- **Activity**
Indicate only the number of lines in the listing below in which the word "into" appears.

- **Provided data**
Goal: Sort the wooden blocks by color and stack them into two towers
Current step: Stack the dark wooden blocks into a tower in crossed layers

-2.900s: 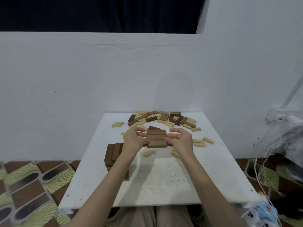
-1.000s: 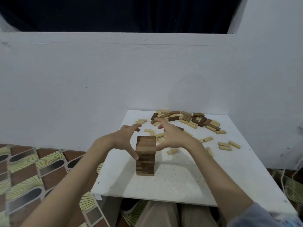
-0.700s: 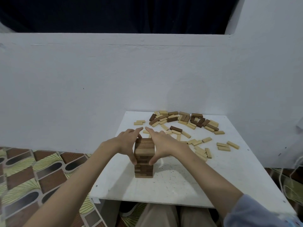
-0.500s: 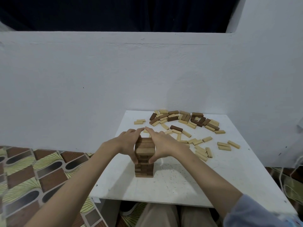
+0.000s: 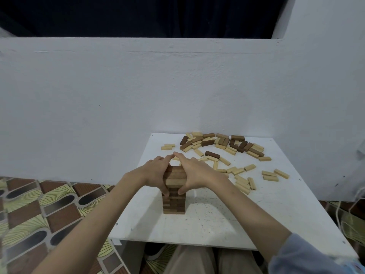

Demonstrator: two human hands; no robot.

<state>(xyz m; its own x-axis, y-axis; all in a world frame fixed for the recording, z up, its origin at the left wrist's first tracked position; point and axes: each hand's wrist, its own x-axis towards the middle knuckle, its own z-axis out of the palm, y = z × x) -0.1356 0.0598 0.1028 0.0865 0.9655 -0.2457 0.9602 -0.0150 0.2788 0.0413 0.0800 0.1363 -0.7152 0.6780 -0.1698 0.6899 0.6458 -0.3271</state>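
Upright, the dark-brown block tower has its top clasped by left hand and right hand.

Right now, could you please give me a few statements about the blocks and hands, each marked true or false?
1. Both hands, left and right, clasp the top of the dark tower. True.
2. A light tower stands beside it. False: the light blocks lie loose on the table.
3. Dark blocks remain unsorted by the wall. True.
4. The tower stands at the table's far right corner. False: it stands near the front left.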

- **Response below**
2